Our recreational choices are based around human-powered motion, not motorized. We hike, snowshoe, run, walk, bike a little, do some fishing, kayaking and other outdoor activities. Now that my knee is mending, I have gotten rid of about half of the extra 30 pounds I have put on and we enjoy the outdoors more (again).
|From Photo Album|
Our main vehicle is a 2007 Subaru, which are very popular in Maine for a reason – 4WD and decent gas mileage. We also have a 1999 Dodge Dakota 4WD truck – we live in the country and it comes in very handy for hauling stuff, pulling stuff (as long as I don’t drop too many trees on it) and during winter, I haven’t had a better vehicle in the snow. The Dakota might even become a plow truck someday, but only if I can find a cheap plow set.
With our reduced need to travel now, we have discussed the need for multiple vehicles, however both are paid for and are in good shape, so we are keeping them both for the time being. Either way, we have significantly reduced our travel and travel needs with us both being at home, which has reduced our gasoline consumption considerably.
No we don’t have a McMansion, we live in a modest home on 8 acres (with some bog area), we just replaced the furnace a few ago and supplement our heating with a wood burning fireplace insert that does a decent job of keeping the main parts of the house warm (sometimes too warm according to my wife). Once the temps get below 20 degrees F, we use oil heat and burn around 400 gallons over the course of a winter. We usually cut and split 2-3 cord of wood, to get us through until warmer weather arrives consistently in May.
This year we plan to cut a little more than in the past, because we are both home to tend the fire. We selectively cut our trees, so that we are sustaining our wood lot for the long haul, not just the next couple of years. Yes I do the splitting with good old-fashioned muscle power and plan to do this for as long as possible. 🙂
Sure we would love to use solar, geothermal or wind power, but they are expensive to convert to and we made the choice to retire early, which means our income is limited. Therefore, we have to make the best of what we presently have and make small steps, not the big dramatic ones that you read or dream about doing.
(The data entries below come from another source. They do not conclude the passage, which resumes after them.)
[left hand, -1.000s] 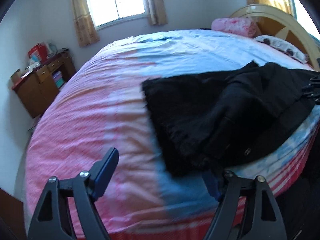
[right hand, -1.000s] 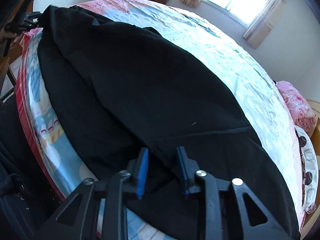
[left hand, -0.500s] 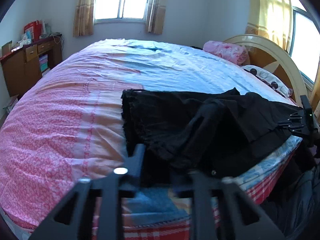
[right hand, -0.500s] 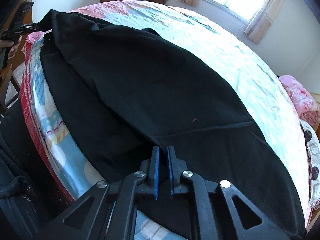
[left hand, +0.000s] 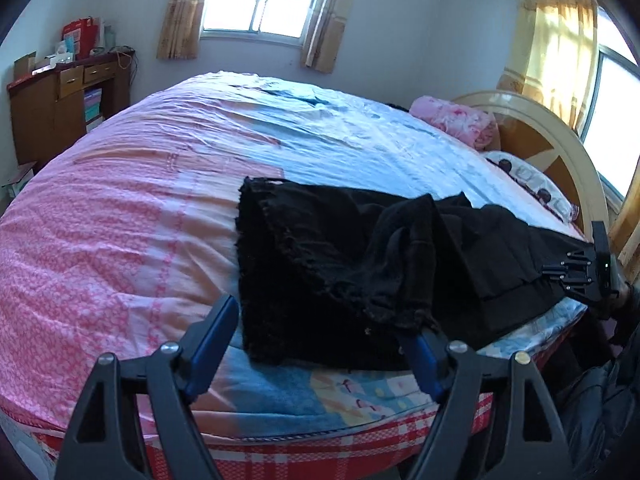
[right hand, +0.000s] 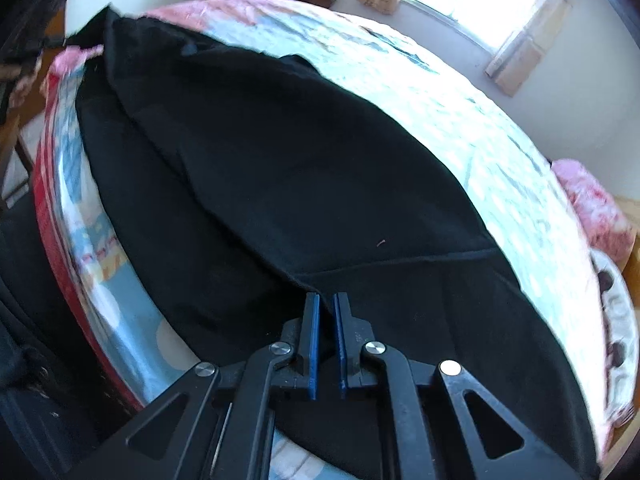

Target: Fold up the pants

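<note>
Black pants (left hand: 360, 264) lie along the near edge of the bed, legs doubled over, frayed hems at the left. My left gripper (left hand: 324, 344) is open and empty, just short of the hem end, its fingers either side of the nearest cloth. My right gripper (right hand: 327, 312) is shut on the waist end of the pants (right hand: 280, 184), pinching a fold of the black cloth between its blue pads. It also shows in the left wrist view (left hand: 576, 272), at the pants' right end.
The bed (left hand: 140, 208) has a pink and light-blue sheet with a red checked edge. A pink pillow (left hand: 456, 120) and a wooden headboard (left hand: 560, 152) are at the right. A wooden cabinet (left hand: 60, 108) stands at the left wall.
My left gripper shut half a second ago and has opened again, and pulled back a little from the hems. My right gripper closed on the waist cloth and holds it.
</note>
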### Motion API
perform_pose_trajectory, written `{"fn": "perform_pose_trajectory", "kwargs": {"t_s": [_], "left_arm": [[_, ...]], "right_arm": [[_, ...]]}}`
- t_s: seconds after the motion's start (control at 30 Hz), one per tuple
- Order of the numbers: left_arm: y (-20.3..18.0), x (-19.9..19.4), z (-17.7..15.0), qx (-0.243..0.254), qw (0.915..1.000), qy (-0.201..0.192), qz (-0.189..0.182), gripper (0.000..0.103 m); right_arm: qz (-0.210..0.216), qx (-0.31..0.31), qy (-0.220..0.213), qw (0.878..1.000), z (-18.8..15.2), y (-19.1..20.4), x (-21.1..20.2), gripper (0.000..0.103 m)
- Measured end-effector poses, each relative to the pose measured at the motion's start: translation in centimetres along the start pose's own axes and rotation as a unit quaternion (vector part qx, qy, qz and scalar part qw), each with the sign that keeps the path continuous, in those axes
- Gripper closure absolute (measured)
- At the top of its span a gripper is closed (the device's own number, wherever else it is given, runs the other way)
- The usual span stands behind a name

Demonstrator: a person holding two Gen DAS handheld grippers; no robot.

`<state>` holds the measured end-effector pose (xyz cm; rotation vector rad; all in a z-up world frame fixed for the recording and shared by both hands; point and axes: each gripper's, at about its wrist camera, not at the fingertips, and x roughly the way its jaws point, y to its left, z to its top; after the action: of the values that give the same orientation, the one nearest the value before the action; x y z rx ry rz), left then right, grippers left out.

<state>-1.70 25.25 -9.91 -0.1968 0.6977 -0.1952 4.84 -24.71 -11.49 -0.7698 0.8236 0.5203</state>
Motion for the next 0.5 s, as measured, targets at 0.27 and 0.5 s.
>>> {"fn": "perform_pose_trajectory", "kwargs": {"t_s": [0.27, 0.5], "left_arm": [[-1.4, 0.2, 0.1, 0.051, 0.9984, 0.014, -0.021, 0.071], [2.2, -2.0, 0.8, 0.044, 0.9968, 0.023, 0.062, 0.047]], "right_arm": [[0.012, 0.011, 0.002, 1.000, -0.4, -0.4, -0.2, 0.095], [0.021, 0.021, 0.005, 1.000, -0.1, -0.5, -0.7, 0.097]]}}
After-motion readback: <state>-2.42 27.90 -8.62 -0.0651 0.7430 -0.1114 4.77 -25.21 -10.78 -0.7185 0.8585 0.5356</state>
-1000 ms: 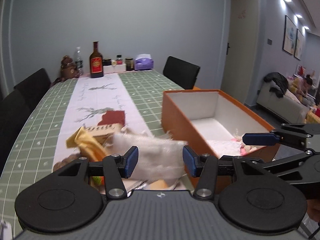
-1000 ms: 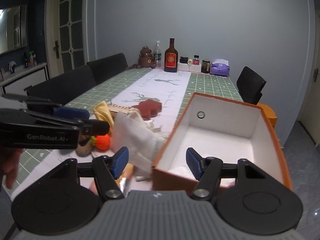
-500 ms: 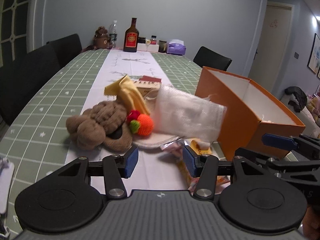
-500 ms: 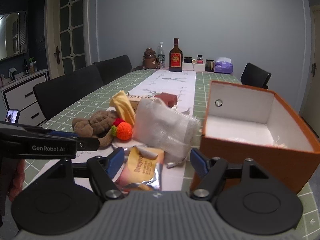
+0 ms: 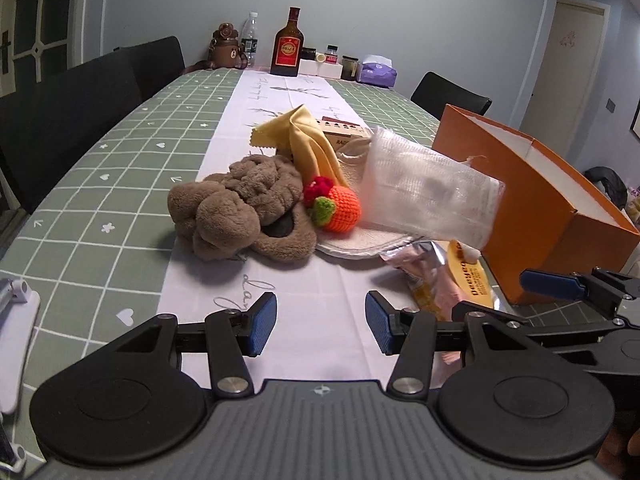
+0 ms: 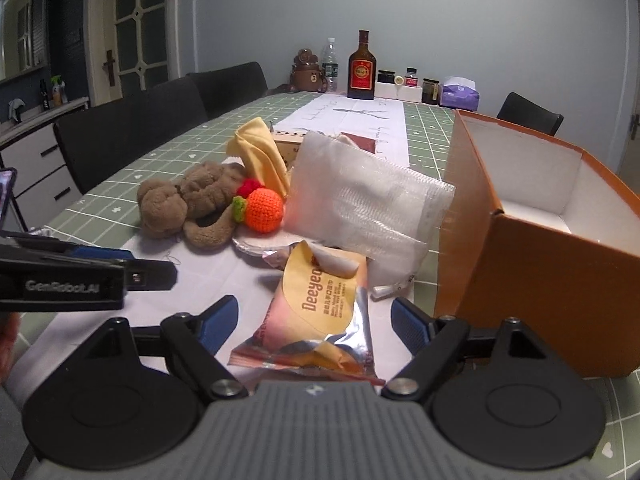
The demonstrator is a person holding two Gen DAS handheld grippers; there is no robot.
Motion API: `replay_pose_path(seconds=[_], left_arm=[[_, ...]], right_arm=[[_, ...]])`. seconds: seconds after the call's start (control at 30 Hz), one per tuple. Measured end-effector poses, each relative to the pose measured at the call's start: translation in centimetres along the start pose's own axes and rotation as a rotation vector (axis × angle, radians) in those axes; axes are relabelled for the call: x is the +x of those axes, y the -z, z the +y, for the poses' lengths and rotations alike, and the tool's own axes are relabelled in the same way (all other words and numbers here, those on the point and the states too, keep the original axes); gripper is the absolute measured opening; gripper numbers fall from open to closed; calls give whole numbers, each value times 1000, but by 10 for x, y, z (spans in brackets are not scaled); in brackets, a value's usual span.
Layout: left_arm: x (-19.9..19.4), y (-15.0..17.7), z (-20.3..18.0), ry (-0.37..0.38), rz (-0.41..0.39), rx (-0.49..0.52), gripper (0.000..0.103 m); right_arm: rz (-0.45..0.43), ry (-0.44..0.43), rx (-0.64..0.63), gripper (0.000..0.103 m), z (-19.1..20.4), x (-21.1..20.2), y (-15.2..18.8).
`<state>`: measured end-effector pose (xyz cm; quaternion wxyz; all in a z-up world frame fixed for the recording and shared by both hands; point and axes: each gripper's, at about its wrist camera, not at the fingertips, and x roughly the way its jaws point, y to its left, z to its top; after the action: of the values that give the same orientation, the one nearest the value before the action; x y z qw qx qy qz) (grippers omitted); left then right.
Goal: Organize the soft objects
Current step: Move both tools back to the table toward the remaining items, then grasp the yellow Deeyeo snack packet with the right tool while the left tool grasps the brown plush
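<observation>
Left gripper: fingers wide apart, holding nothing; low over the white runner, short of the pile.
Right gripper: fingers wide apart, empty; the foil sachet lies on the table between them, seemingly untouched.
Change: a second ago both cameras sat higher, with the mesh pouch close before the left fingers and the right gripper over the box; both have since dropped and pulled back to the near side of the pile.
Meaning: probably a fresh pick is being lined up; the pile is still outside the box.
Pile, left of the box: brown plush farthest out, crochet orange against it, yellow cloth behind, mesh pouch leaning nearest the box.
Box contents: mostly hidden by the wall from here.
Beyond the box: a brown bottle, jars and a tissue pack at the table's far end.
In the way: the box's tall near wall, which any item must clear; the sachet, not clearly soft, under the right fingers; the two grippers close side by side.
</observation>
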<state>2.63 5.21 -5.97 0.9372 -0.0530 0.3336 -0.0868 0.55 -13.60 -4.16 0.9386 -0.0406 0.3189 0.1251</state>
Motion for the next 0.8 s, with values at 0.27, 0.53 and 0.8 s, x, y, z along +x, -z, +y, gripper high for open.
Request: replay_pose_path(seconds=[0.27,0.53,0.8], left_arm=[[5,-8,9,-70,-31,48,63],[13,-22,11,-143,-73,98,73],[16,-35,15,-161,-100,146,79]], right_arm=[[62,40,27,82,3,33,-5],[108,46,42,57,3,50,-6],[64,-18,-5,48,16,27,-16]])
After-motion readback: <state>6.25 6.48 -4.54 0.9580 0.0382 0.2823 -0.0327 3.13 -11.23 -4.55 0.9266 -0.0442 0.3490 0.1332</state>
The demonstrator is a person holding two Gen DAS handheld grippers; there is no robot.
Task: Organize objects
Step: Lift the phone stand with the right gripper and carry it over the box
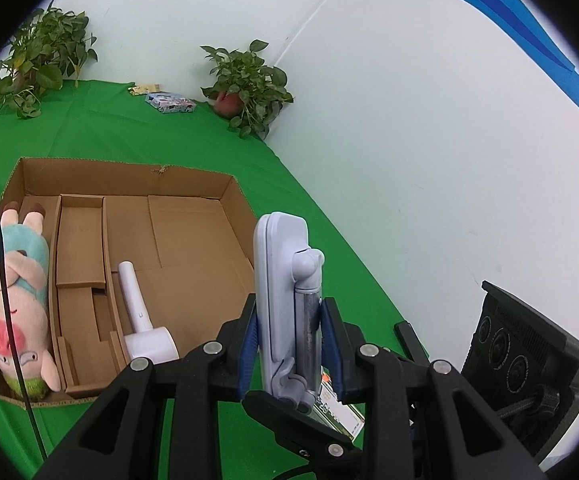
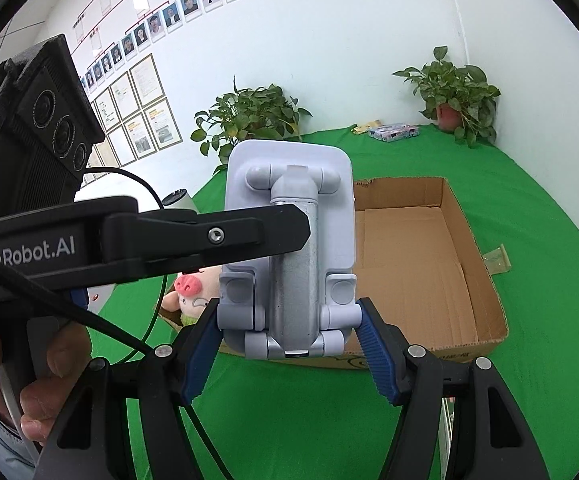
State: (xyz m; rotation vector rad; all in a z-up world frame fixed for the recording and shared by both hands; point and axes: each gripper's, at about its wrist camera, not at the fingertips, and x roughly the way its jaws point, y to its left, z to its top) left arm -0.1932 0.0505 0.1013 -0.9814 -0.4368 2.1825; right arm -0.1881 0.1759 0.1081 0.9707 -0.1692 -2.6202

We are making progress in our efforts to conserve and be more green. As we find other things that we can do – we will, while at the same time continuing to maintain the quality of life that we choose to live. Going to a more green lifestyle is all about choices, but the green choice is not always the simplest or cheapest initially, even though it might be a great choice for the long-run. We are trying for the long-term but have to stay within our budgetary constraints.